__Prompt__:
Where the data below shows a picture, leave that picture out and copy the rest exactly.

__Dataset excerpt__:
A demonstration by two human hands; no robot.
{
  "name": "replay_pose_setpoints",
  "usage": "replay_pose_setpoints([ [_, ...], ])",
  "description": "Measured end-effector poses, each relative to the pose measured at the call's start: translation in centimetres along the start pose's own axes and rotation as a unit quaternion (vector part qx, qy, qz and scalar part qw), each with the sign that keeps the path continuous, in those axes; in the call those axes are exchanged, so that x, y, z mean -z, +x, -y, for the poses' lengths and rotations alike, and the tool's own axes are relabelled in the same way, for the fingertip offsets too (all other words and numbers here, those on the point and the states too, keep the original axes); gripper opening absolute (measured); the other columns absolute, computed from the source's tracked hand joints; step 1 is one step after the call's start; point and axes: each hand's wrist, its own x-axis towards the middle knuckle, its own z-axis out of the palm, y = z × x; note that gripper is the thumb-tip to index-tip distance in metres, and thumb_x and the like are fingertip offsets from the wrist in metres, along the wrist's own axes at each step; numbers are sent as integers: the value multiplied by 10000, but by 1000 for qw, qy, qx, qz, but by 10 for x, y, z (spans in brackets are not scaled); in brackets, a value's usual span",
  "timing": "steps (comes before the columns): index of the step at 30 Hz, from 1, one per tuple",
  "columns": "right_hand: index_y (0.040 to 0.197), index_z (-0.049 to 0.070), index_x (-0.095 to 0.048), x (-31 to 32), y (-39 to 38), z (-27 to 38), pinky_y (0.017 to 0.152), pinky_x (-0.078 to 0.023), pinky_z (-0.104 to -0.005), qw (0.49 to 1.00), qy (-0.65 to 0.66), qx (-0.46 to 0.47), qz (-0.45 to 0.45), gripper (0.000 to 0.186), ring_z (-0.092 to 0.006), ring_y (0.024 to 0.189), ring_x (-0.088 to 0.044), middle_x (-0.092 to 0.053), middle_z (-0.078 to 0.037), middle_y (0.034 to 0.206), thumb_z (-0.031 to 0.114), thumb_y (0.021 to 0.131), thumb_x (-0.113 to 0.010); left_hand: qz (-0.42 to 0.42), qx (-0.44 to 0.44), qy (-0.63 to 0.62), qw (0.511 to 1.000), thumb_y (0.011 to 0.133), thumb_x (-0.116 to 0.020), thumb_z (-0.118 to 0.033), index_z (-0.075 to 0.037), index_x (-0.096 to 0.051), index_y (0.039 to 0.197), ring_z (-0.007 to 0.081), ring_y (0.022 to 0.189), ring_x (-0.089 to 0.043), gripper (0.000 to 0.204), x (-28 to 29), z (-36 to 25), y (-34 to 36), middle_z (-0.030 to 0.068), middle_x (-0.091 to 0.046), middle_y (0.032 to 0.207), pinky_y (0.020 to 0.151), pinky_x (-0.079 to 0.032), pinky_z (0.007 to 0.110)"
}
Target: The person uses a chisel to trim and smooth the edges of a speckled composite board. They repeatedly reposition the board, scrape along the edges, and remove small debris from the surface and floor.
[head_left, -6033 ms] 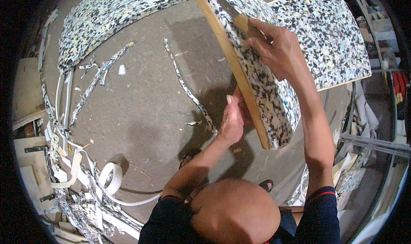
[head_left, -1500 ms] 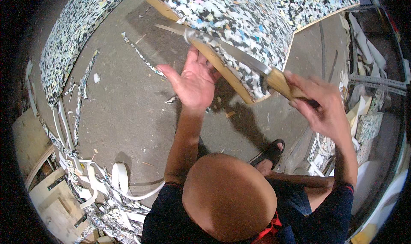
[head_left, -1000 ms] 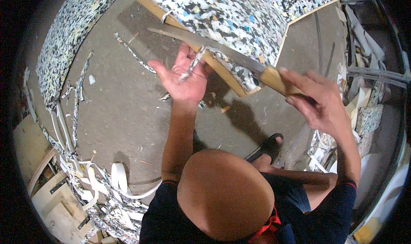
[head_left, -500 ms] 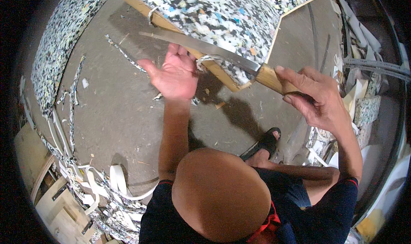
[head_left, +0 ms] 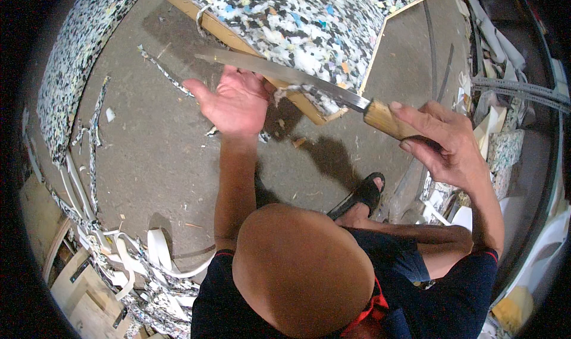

__Task solution__:
A demonstration by two human hands; no robot.
{
  "name": "replay_pose_setpoints",
  "usage": "replay_pose_setpoints([ [_, ...], ])",
  "description": "Measured end-effector poses, each relative to the pose measured at the call's start: translation in centimetres along the start pose's own axes and rotation as a unit quaternion (vector part qx, qy, qz and scalar part qw), each with the sign that keeps the path continuous, in those axes; in the call those axes are exchanged, so that x, y, z mean -z, +x, -y, for the poses' lengths and rotations alike, and the tool's own axes are relabelled in the same way, for the fingertip offsets too (all other words and numbers here, those on the point and the states too, keep the original axes); gripper opening absolute (measured); the other columns absolute, computed from the source's tracked hand joints; step 1 is one step after the call's start; point and axes: each hand's wrist, its own x-axis towards the middle knuckle, its own z-axis out of the palm, y = z × x; note that gripper is the thumb-tip to index-tip distance in metres, and thumb_x and the like are fingertip offsets from the wrist in metres, along the wrist's own axes at each step; numbers are sent as integers: the value multiplied by 10000, but by 1000 for qw, qy, qx, qz, but by 10 for x, y, z (spans in brackets are not scaled); in brackets, a value's usual span",
  "timing": "steps (comes before the columns): index of the step at 30 Hz, from 1, one per tuple",
  "columns": "right_hand: index_y (0.040 to 0.197), index_z (-0.049 to 0.070), index_x (-0.095 to 0.048), x (-31 to 32), y (-39 to 38), z (-27 to 38), pinky_y (0.017 to 0.152), pinky_x (-0.078 to 0.023), pinky_z (-0.104 to -0.005), qw (0.49 to 1.00), qy (-0.65 to 0.66), qx (-0.46 to 0.47), qz (-0.45 to 0.45), gripper (0.000 to 0.186), ring_z (-0.092 to 0.006), ring_y (0.024 to 0.189), ring_x (-0.088 to 0.044), middle_x (-0.092 to 0.053), middle_z (-0.078 to 0.037), middle_y (0.034 to 0.206), thumb_z (-0.031 to 0.114), thumb_y (0.021 to 0.131), thumb_x (-0.113 to 0.010); left_hand: qz (-0.42 to 0.42), qx (-0.44 to 0.44), qy (-0.63 to 0.62), qw (0.511 to 1.000), thumb_y (0.011 to 0.133), thumb_x (-0.116 to 0.020), thumb_z (-0.118 to 0.033), index_z (-0.075 to 0.037), index_x (-0.096 to 0.051), index_y (0.039 to 0.197), ring_z (-0.007 to 0.081), ring_y (0.022 to 0.189), ring_x (-0.089 to 0.043), gripper (0.000 to 0.204), x (-28 to 29), z (-36 to 25), y (-34 to 36), middle_z (-0.030 to 0.068), middle_x (-0.091 to 0.046), middle_y (0.032 to 0.207), pinky_y (0.020 to 0.151), pinky_x (-0.079 to 0.032), pinky_z (0.007 to 0.110)"
}
Target: The person uses a chisel to trim and smooth the edges of a speckled composite board. They repeatedly reposition the board, scrape along the edges, and remove small debris from the surface and floor.
[head_left, -6033 ms] 
[head_left, -1500 ms] 
[head_left, -1000 ms] 
[head_left, -500 ms] 
[head_left, +0 ms] 

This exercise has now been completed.